_Exercise requirements_
Only the lines of the data below from the one with "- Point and" through the one with "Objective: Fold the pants" are wanted. Repeat them exactly.

_Data block_
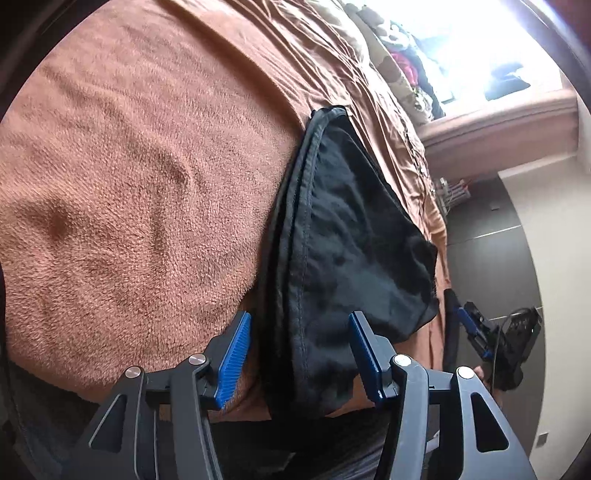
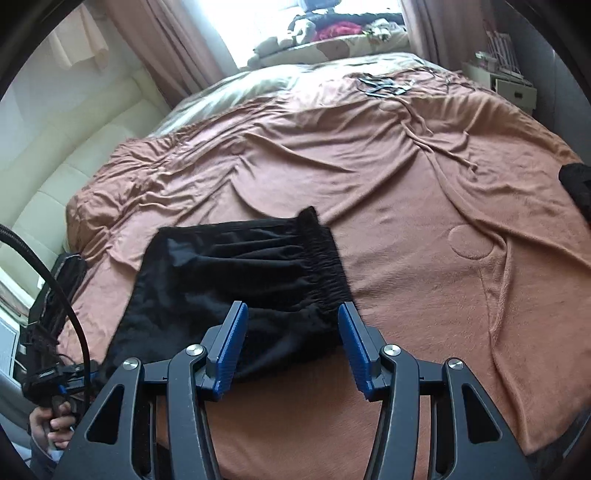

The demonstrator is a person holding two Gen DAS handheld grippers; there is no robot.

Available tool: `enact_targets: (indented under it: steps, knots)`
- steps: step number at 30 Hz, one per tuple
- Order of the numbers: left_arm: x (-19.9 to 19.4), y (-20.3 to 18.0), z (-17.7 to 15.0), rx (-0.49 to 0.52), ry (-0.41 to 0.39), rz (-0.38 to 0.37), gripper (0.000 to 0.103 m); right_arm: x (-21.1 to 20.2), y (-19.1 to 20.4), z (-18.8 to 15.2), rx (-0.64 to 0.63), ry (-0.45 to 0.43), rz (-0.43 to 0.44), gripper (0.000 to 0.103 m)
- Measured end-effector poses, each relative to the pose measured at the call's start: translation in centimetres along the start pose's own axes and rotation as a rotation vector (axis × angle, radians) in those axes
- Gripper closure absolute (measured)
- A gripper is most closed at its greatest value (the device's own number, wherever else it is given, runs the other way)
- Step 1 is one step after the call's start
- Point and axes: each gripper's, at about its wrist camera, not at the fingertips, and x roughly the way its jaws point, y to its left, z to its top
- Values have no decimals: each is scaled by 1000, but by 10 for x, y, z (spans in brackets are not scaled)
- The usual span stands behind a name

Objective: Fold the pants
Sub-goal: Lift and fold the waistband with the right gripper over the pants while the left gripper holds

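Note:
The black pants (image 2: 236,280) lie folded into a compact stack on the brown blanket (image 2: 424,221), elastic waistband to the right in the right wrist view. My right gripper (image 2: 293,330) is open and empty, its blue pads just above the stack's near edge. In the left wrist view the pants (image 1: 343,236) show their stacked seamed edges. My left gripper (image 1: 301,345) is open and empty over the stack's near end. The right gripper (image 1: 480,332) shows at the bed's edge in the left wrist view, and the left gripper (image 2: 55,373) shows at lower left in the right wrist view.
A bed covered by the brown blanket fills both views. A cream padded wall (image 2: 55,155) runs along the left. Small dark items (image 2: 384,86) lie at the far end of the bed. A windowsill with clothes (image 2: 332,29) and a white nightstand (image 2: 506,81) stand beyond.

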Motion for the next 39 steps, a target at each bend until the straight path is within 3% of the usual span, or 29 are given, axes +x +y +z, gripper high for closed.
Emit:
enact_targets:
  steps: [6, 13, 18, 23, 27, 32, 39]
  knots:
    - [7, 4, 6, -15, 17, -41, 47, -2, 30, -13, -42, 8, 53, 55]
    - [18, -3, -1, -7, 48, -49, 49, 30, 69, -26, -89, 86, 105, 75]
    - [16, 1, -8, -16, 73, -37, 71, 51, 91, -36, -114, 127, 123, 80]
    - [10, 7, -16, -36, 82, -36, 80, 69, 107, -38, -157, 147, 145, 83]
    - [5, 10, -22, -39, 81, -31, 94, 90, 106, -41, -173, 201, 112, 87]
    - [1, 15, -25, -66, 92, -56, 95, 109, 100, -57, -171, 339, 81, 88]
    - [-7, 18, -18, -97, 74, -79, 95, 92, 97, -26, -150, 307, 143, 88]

_Solved problem_
- Point and axes: each gripper's, at about its wrist camera, not at the fingertips, and x roughly the way its jaws point, y to its left, z to its top
- Values have no decimals: each is scaled by 1000, but by 10 for x, y, z (spans in brackets are not scaled)
- The usual span stands behind a name

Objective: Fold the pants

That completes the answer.